Giving public employees retirement options
During session, a lot of media coverage is devoted to a very small number of hotly debated bills. Although good and rigorous debate on the legislation we work on is critical to the success of the democratic process, it doesn't necessarily reflect the majority of the legislation the House passes in a short session, given most bills garner bipartisan support and make common sense changes to Indiana law that increase Hoosiers’ quality of life.
Now that things are slowing down after the General Assembly’s recently concluded session, it’s good to pay a bit more attention to those bills that didn't produce a lot of media coverage while they moved through the House and the Senate; a great example being Senate Enrolled Act (SEA) 117, which deals with retirement funds for public employees.
SEA 117 allows the board of trustees of the Indiana Public Retirement System (INPRS) to distribute additional contributions posted to a Public Employees’ Retirement Fund (PERF) or Teachers’ Retirement Fund (TRF). Currently, employees who will receive a pension from PERF or TRF get their benefit amount determined based on their account at retirement—but any additional money not accounted for in their Annuity Savings Account (like bonus pay, sick or vacation leave) is paid out in a one-time lump sum.

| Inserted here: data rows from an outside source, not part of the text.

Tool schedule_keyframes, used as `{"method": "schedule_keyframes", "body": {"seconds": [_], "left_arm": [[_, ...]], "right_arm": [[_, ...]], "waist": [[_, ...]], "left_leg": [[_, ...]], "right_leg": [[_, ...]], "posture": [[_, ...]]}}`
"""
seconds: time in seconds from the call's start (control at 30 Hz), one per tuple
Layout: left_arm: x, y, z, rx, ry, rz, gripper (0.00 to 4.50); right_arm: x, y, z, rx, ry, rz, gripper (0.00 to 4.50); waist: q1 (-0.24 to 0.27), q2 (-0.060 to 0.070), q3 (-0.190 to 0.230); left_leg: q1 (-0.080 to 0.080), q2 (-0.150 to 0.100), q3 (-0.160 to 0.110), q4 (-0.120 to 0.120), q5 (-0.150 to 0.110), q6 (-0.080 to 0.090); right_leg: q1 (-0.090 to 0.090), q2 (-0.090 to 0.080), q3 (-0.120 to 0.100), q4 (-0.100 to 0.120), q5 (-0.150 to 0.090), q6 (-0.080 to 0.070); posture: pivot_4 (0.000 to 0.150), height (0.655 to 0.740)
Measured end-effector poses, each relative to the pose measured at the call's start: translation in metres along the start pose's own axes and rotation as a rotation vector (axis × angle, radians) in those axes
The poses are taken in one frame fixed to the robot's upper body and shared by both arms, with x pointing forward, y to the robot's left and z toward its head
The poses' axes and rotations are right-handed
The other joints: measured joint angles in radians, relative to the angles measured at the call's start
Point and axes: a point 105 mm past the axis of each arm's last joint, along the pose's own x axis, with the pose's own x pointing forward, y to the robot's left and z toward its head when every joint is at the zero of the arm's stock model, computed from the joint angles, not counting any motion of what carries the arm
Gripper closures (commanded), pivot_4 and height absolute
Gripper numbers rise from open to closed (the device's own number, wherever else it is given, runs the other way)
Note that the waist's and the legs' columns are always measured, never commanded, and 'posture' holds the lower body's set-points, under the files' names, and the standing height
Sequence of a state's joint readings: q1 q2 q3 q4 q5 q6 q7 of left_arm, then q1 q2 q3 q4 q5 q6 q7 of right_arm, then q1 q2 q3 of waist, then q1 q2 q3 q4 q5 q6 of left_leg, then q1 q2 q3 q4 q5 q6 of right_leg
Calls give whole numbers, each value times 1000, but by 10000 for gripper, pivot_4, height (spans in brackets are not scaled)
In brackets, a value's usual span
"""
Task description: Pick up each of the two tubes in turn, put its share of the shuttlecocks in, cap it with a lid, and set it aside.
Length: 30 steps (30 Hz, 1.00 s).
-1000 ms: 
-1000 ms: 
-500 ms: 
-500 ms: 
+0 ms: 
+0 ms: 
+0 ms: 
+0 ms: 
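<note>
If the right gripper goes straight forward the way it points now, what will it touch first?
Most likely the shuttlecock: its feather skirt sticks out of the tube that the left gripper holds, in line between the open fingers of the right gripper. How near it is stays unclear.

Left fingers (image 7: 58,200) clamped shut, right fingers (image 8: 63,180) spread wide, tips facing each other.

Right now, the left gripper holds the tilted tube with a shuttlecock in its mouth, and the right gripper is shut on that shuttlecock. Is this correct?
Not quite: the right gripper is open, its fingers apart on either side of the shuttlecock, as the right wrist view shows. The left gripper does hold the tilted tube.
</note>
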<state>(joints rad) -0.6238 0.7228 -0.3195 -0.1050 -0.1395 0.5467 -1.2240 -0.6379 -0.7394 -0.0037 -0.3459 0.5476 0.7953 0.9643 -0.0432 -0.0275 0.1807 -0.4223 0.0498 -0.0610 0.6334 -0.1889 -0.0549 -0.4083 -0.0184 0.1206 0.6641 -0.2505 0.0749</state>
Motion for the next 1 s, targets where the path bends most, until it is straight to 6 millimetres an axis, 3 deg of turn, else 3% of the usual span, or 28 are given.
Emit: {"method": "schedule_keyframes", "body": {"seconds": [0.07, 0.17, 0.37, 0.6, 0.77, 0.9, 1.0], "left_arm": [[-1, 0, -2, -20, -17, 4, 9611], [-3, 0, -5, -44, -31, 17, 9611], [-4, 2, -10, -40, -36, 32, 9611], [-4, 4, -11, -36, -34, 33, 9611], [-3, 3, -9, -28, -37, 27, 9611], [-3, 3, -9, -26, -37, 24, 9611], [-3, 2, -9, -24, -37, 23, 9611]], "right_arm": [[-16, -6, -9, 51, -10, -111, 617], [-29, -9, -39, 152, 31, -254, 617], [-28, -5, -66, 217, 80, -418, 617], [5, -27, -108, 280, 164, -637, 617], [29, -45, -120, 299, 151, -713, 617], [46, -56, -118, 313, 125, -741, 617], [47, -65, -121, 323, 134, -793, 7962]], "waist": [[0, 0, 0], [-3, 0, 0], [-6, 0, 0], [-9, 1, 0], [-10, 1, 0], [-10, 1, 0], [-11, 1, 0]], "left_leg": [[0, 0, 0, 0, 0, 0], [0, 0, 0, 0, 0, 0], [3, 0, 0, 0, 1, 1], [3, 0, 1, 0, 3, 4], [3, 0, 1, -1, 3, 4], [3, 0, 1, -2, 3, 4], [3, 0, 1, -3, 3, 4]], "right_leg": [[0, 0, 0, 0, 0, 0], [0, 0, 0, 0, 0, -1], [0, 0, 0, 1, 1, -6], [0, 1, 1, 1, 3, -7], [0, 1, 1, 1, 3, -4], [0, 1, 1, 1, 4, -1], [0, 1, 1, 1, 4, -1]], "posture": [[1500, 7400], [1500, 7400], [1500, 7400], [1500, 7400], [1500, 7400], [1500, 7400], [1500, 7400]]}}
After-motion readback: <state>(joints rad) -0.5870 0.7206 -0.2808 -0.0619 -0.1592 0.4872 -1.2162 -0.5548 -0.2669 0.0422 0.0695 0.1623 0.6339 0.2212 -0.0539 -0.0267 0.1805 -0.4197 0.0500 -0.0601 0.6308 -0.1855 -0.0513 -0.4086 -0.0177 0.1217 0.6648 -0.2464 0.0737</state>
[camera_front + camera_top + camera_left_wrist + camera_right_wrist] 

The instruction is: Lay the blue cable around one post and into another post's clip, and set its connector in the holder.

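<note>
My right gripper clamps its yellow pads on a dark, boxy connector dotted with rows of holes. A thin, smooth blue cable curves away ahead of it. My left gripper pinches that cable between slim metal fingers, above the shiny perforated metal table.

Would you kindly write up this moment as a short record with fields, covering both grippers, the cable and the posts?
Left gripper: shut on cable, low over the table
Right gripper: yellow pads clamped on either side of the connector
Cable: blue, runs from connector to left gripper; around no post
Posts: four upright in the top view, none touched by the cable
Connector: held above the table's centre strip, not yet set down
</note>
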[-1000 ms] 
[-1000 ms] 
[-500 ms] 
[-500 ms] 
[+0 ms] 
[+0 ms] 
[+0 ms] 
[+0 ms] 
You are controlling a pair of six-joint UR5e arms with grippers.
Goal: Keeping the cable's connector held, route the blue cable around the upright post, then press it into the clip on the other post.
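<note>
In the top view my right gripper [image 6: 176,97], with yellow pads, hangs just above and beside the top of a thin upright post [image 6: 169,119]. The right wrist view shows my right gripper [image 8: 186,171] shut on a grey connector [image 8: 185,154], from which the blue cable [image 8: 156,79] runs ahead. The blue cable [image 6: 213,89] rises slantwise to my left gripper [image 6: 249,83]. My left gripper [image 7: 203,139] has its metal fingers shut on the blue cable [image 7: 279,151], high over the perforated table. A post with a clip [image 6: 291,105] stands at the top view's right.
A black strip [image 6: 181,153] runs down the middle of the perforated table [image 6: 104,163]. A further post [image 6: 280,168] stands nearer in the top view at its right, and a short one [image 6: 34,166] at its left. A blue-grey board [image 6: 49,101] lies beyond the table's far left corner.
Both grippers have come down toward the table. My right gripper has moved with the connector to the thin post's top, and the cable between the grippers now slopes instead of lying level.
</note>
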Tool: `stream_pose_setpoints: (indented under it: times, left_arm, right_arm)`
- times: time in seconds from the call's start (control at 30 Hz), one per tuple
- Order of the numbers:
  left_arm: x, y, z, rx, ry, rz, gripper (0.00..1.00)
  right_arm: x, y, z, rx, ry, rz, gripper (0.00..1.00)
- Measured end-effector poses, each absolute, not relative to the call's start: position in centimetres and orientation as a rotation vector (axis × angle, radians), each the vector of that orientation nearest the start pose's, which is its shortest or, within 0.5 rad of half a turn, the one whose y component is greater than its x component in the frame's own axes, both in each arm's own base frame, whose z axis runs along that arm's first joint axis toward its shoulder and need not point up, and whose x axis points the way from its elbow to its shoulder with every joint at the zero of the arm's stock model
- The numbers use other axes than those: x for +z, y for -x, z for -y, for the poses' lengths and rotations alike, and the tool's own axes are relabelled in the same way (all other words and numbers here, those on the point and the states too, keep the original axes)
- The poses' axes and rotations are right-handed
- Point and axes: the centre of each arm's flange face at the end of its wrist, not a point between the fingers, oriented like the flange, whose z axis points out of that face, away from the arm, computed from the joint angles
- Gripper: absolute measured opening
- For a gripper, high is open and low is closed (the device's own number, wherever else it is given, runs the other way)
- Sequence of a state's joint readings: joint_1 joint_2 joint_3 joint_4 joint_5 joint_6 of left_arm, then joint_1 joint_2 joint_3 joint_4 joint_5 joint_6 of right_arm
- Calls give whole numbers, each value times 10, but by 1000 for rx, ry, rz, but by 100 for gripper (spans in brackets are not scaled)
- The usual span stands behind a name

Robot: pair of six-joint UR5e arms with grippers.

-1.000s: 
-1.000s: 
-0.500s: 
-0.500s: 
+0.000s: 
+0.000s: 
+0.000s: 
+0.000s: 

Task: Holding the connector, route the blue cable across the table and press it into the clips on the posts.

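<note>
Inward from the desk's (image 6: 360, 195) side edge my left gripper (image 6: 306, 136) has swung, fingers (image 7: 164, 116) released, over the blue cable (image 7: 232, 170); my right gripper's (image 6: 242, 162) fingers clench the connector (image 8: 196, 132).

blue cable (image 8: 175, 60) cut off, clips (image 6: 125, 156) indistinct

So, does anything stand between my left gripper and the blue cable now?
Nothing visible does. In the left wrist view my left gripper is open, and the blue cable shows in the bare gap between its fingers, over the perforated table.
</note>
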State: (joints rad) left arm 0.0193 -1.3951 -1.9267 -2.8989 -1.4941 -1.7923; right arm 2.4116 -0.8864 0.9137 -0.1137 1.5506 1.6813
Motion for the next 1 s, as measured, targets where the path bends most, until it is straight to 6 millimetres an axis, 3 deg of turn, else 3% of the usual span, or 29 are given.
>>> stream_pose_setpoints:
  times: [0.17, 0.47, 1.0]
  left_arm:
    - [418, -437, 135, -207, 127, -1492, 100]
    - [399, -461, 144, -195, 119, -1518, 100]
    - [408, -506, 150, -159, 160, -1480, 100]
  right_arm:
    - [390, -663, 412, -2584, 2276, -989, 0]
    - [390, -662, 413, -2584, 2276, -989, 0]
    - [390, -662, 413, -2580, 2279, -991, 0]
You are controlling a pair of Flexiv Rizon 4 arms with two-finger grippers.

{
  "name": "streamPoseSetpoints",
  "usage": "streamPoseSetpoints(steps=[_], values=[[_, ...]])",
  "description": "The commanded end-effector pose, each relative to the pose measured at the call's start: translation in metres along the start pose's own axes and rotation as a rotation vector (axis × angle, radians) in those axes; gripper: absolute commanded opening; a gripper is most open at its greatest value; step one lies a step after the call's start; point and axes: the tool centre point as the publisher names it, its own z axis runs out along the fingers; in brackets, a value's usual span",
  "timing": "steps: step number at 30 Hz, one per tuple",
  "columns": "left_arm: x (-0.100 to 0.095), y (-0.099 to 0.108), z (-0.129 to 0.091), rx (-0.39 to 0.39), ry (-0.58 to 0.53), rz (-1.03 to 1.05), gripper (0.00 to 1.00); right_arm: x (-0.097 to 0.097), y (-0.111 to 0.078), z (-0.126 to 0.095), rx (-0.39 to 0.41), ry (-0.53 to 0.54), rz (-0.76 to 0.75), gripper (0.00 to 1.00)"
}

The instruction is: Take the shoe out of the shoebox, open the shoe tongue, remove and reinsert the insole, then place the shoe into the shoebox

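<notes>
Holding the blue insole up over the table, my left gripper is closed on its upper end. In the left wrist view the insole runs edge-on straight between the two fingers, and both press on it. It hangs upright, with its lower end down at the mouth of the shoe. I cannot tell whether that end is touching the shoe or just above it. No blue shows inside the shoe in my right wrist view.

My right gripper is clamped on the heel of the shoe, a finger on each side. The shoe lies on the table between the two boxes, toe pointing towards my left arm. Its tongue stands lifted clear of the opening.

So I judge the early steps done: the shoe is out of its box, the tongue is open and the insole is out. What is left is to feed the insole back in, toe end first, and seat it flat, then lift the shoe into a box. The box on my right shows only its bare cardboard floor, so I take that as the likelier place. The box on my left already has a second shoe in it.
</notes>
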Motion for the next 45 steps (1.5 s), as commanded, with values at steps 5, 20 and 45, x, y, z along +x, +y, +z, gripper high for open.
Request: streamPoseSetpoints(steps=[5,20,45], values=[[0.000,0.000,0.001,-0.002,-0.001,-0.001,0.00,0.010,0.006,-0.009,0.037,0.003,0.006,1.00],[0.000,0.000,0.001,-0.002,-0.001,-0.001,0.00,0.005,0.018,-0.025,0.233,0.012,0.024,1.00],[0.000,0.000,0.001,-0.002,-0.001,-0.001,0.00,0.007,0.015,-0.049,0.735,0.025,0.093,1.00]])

Without the option to spread these payments out, public employees will often get unintentionally bumped into a higher tax bracket than normal, placing an unfair tax burden on teachers and other public employees when they retire. By giving the INPRS board of trustees more discretion in paying these additional funds, particularly by allowing them to spread it out rather than paying as a lump sum, we can avoid making recent retirees unnecessarily pay more in taxes.
Furthermore, SEA 117 requires that if the amount being paid to an employee exceeds $1,000, then the employee must consent to whatever form of distribution the INPRS board of trustees chooses. This will protect recent retirees further by ensuring they agree with the form of payment chosen, so they aren’t taken advantage of.
Although SEA 117 isn’t a very flashy law and might not make the evening news, the difference it can make in the lives of teachers and other public employees across the state is very real. It passed out of committee unopposed and was supported by both the House and the Senate unanimously. I’m pleased to be a part of this kind of legislation, and I look forward to working on other issues that directly benefit Hoosiers in their daily lives.